- Try it
The reply to the records below should contain exactly the lines from the line with "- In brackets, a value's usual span" through the line with "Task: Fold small", and nothing besides.

☆ ☆ ☆

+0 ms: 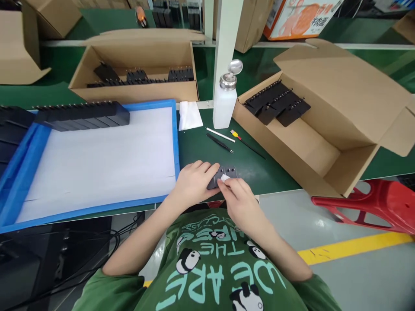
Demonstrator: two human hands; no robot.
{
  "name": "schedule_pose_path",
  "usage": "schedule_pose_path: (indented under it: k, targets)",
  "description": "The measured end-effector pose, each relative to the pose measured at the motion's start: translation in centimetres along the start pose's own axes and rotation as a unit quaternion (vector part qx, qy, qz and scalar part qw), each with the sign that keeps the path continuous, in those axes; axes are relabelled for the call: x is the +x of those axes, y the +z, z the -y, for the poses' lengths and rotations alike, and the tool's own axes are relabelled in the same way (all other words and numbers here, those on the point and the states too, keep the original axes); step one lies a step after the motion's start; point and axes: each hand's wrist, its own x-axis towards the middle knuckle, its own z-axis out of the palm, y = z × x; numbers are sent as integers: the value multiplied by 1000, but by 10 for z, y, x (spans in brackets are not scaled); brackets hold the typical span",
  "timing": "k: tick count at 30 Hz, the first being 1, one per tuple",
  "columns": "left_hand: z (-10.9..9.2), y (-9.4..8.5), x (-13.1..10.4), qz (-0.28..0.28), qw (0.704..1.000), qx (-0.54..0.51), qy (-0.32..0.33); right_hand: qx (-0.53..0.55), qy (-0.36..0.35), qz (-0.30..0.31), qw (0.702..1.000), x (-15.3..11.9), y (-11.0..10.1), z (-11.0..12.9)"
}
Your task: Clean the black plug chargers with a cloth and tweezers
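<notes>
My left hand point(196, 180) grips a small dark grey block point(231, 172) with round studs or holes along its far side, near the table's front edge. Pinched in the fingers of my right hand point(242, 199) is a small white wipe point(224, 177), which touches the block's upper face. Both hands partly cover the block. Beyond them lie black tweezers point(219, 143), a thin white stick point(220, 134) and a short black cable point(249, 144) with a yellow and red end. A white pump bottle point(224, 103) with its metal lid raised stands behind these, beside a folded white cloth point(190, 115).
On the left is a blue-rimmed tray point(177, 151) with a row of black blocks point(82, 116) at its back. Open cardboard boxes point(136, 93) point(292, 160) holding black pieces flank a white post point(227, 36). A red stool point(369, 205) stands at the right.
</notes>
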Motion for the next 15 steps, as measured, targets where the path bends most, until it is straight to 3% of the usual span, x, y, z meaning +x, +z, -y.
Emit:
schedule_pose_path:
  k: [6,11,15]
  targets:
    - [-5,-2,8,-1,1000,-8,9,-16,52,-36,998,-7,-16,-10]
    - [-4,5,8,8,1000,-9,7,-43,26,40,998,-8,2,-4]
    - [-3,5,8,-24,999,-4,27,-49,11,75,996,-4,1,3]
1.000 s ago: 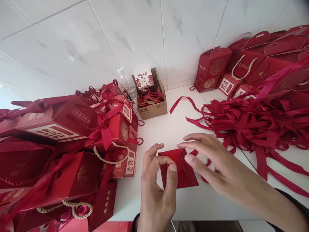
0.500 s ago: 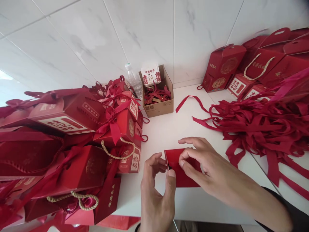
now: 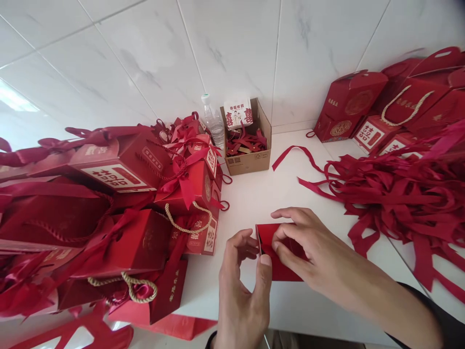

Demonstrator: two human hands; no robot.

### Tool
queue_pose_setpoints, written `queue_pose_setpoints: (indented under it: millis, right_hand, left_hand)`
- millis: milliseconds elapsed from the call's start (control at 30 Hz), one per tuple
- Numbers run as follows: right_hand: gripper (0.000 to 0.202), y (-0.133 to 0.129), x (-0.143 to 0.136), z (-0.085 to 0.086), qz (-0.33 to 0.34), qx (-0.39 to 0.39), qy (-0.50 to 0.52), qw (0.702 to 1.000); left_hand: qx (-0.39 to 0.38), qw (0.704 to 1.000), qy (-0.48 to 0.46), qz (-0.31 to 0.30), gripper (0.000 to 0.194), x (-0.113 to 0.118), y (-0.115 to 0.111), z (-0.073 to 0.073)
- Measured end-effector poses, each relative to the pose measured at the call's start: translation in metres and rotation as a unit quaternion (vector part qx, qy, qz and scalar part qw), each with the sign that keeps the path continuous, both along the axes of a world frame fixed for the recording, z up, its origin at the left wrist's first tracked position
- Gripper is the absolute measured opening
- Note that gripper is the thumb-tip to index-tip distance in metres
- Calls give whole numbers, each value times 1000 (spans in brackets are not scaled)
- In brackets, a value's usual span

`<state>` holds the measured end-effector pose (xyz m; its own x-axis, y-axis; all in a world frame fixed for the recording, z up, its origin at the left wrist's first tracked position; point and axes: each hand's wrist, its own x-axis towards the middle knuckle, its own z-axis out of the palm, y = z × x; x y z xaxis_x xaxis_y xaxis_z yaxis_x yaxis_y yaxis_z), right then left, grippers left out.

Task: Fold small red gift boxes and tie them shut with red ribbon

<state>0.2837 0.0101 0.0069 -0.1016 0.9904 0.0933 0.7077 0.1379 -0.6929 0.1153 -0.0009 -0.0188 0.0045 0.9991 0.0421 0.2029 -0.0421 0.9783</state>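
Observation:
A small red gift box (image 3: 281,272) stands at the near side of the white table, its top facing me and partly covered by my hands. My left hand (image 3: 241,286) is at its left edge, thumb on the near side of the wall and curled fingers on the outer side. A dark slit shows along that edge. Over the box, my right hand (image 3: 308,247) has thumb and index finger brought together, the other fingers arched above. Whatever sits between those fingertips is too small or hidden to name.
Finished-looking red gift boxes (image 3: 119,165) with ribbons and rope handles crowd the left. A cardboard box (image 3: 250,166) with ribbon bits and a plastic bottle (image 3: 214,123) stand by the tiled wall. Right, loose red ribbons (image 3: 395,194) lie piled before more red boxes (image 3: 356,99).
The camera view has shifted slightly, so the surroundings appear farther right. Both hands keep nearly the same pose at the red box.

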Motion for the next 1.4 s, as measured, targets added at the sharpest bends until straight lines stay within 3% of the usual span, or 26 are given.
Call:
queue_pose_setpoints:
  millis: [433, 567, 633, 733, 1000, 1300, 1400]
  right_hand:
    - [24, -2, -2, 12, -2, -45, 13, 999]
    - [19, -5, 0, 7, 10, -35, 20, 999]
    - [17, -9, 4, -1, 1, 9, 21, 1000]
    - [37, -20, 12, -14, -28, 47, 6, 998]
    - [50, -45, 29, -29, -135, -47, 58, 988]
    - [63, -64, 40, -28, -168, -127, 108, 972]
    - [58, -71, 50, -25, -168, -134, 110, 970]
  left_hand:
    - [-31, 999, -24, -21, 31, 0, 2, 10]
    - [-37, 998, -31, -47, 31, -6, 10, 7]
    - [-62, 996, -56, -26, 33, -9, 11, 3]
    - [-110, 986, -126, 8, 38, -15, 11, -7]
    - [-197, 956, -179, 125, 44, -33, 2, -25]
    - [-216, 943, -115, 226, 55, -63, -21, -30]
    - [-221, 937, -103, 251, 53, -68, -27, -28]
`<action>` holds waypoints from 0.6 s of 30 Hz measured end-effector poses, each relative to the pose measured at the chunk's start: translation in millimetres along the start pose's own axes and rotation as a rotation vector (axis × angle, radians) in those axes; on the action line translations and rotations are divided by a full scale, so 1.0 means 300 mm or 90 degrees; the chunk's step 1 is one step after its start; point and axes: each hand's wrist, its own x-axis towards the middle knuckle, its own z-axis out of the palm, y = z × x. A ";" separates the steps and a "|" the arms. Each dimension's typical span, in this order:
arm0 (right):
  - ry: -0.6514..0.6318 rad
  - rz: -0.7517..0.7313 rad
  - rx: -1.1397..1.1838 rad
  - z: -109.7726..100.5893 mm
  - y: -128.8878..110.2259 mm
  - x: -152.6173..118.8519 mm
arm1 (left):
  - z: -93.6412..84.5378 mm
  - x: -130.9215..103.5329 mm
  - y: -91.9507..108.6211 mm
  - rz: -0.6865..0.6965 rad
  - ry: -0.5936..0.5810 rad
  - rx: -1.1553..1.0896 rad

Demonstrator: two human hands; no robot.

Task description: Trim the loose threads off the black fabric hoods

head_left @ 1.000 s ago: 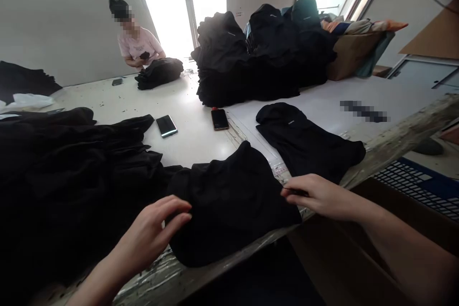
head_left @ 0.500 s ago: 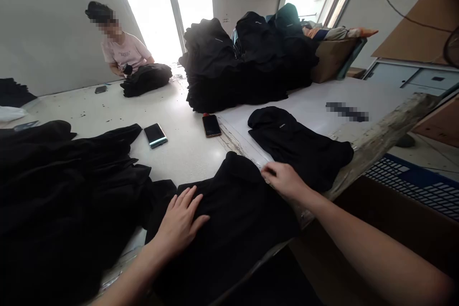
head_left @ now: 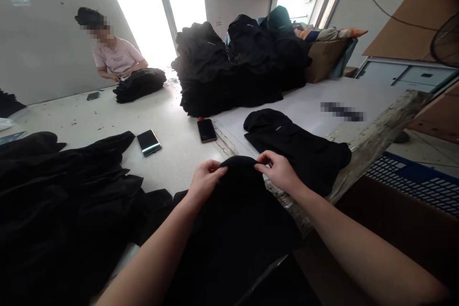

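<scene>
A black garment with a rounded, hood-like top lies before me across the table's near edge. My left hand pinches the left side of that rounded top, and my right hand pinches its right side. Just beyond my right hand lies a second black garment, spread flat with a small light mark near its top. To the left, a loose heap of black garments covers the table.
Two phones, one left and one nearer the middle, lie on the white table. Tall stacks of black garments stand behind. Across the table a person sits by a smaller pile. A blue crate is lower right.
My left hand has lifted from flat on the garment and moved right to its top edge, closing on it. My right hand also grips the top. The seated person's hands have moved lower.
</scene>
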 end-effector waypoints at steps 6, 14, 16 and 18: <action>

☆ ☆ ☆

- Solution for this task
- In brackets, a value's usual span

`<state>` holds the measured end-effector pose (xyz m; its own x-axis, y-axis; all in a world frame fixed for the recording, z up, its origin at the left wrist's first tracked position; point and axes: each hand's wrist, its own x-axis towards the middle knuckle, its own z-axis out of the palm, y = z × x; x y z xaxis_x xaxis_y xaxis_z yaxis_x yaxis_y yaxis_z), right then left, grippers left out.

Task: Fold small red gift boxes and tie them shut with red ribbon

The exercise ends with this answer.